Security Time Prediction of Big Data Workflows with AES Algorithm-aware Simulation

Abstract

Increasing the number of applications with data-intensive workflows, like healthcare workflow, has led to a tendency to embed highly popular cloud computing in the matter of delivering substantial computing resources, and ensuring the security and performance of these complex applications is of utmost importance while estimating sufficient execution time and the amount of resources required for deployment.

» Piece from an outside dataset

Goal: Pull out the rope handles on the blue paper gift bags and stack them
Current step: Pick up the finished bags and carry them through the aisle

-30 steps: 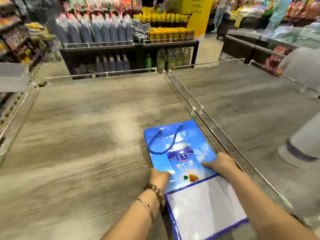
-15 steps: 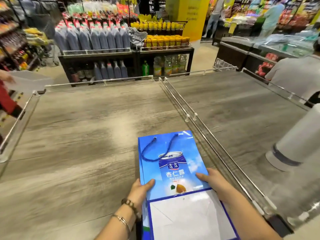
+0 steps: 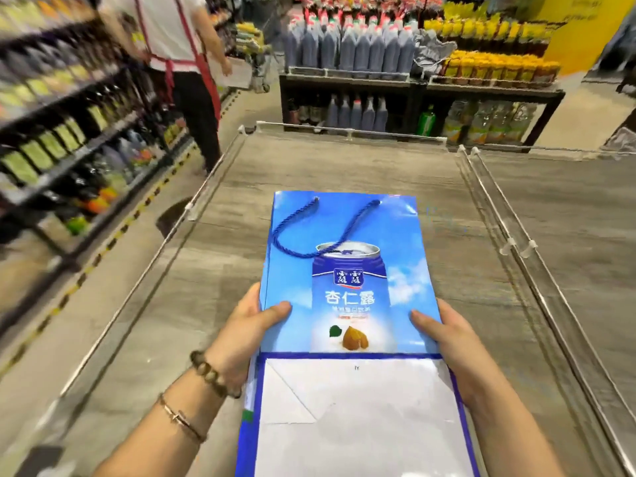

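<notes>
Two bare hands hold a flat blue paper gift bag by its long side edges, over a grey wood-grain counter w/ clear plastic rails. Left hand comes in from bottom left, forearm angled up and to the right, thumb lying on top of the bag's printed face, the other fingers tucked under the left edge and hidden. Wrist carries a brown beaded bracelet and, further down the forearm, a thin gold bangle. Right hand mirrors it from bottom right: thumb pressed on the face near the right edge, palm wrapping the side, remaining fingers out of sight below. Both grips closed on the bag.

Bag lies roughly level, centre frame, mouth end pointing away from the person. Cannot tell if it touches the counter or sits just above it. Its blue twisted rope handle lies looped flat on the printed face, above a drink-can graphic. White folded bottom panel w/ blue border faces up at the near end, between the forearms.

Background: shelves of dark bottles at left and ahead, a person in a white top w/ red apron straps standing in the aisle at upper left.
</notes>
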The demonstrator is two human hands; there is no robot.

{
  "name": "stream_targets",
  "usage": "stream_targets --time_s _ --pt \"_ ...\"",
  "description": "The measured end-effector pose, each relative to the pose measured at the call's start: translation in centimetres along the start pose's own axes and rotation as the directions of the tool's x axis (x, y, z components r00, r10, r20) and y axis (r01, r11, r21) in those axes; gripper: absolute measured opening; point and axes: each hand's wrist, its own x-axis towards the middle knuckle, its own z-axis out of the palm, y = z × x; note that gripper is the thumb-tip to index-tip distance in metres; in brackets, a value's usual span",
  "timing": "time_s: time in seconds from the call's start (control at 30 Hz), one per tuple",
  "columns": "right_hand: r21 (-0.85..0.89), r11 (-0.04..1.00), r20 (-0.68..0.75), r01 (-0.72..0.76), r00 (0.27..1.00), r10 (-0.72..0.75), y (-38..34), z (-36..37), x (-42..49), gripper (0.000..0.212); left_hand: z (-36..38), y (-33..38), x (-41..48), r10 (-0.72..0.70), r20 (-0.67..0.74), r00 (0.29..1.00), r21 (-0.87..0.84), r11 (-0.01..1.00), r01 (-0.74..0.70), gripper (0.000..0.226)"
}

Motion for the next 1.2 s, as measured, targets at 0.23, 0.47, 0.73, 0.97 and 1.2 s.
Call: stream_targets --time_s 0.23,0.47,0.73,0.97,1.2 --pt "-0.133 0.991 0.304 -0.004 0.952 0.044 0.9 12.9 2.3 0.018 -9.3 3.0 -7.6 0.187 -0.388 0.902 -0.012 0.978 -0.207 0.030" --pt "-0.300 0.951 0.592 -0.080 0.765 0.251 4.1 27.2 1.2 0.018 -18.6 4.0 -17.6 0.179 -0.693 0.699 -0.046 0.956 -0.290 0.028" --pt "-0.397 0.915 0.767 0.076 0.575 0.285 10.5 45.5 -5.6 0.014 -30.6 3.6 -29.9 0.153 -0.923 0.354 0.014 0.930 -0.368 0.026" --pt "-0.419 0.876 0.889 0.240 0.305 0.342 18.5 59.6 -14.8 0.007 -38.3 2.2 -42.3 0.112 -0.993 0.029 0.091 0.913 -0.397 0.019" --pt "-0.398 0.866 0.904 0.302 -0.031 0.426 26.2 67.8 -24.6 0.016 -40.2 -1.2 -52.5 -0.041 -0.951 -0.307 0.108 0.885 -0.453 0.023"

While that cloud-based execution time includes CPU time, I/O operations, and security time, particularly for workflows involving big data. However, in our previous work, we introduced a methodology to model, simulate, and predict the runtime of big data workflow, including intricate Next Generation Sequencing (NGS) pipelines. This simulation approach provides a realistic estimate of the runtime for test data that is much larger than the training data used. In this paper, we tackle the problem of predicting big data workflow security time performance using a simulation model that takes the (Advanced Encryption Standard) AES algorithm into account. To precisely assess the runtime impact, our methodology entails modeling and simulating the encryption and decryption procedures within big data workflows. We demonstrate our method's effectiveness in generating precise runtime predictions and validate it using an NGS pipeline implemented in e-Science Central. For ensuring optimization performance without compromising data security, the results show the importance of considering security overhead in the NGS pipeline. However, this work makes contributions to the field by applying a practical simulation framework based on WorkflowSim to predict security-related performance impacts. The results confirm an exponential relationship between the stable execution time of implementing security algorithms and the volume of processed big data, indicating that the time doubles as the data volume doubles.